• [Assigned task]: For the data below, please report each line where the word "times" is found.

• [The data]:
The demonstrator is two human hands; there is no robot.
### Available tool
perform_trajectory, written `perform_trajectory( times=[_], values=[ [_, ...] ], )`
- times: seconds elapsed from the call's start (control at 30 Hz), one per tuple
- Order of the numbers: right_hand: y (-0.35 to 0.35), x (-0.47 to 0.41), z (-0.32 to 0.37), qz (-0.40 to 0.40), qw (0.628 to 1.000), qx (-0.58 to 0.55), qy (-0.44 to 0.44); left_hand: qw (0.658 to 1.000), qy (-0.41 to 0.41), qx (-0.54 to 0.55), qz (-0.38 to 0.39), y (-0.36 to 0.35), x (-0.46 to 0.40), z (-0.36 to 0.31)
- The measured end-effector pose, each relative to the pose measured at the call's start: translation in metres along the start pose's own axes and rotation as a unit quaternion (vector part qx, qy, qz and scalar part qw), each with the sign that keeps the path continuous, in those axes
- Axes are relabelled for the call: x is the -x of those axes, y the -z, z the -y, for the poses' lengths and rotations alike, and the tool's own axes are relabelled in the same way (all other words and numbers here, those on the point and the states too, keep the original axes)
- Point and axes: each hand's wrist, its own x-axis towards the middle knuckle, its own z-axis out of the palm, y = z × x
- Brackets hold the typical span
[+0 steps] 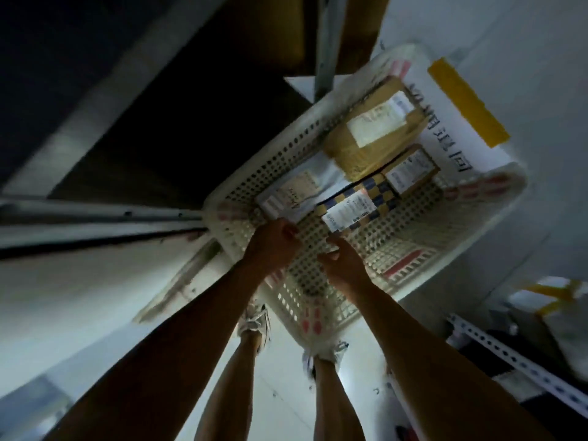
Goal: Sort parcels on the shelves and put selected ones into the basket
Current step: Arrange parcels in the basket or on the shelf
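I am looking down at a pale floor [95,281] beside dim shelving. My left hand [273,246] is curling, seemingly empty (blurred); my right hand [345,265] is hanging loosely open over the white perforated plastic basket [413,262], where brown cardboard parcels [375,138] are lying.

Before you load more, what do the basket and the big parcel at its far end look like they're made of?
The basket looks like white moulded plastic: its walls and floor are perforated with regular holes, and the rim is scuffed. The big parcel looks like brown corrugated cardboard with a matte face, a white paper label stuck on top; glossy tape seems to wrap it, though the blur leaves that open.
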Motion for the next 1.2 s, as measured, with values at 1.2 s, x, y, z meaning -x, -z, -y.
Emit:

• [Response for this exercise]:
perform_trajectory, written `perform_trajectory( times=[_], values=[ [_, ...] ], )`
- times: seconds elapsed from the call's start (control at 30 Hz), one per tuple

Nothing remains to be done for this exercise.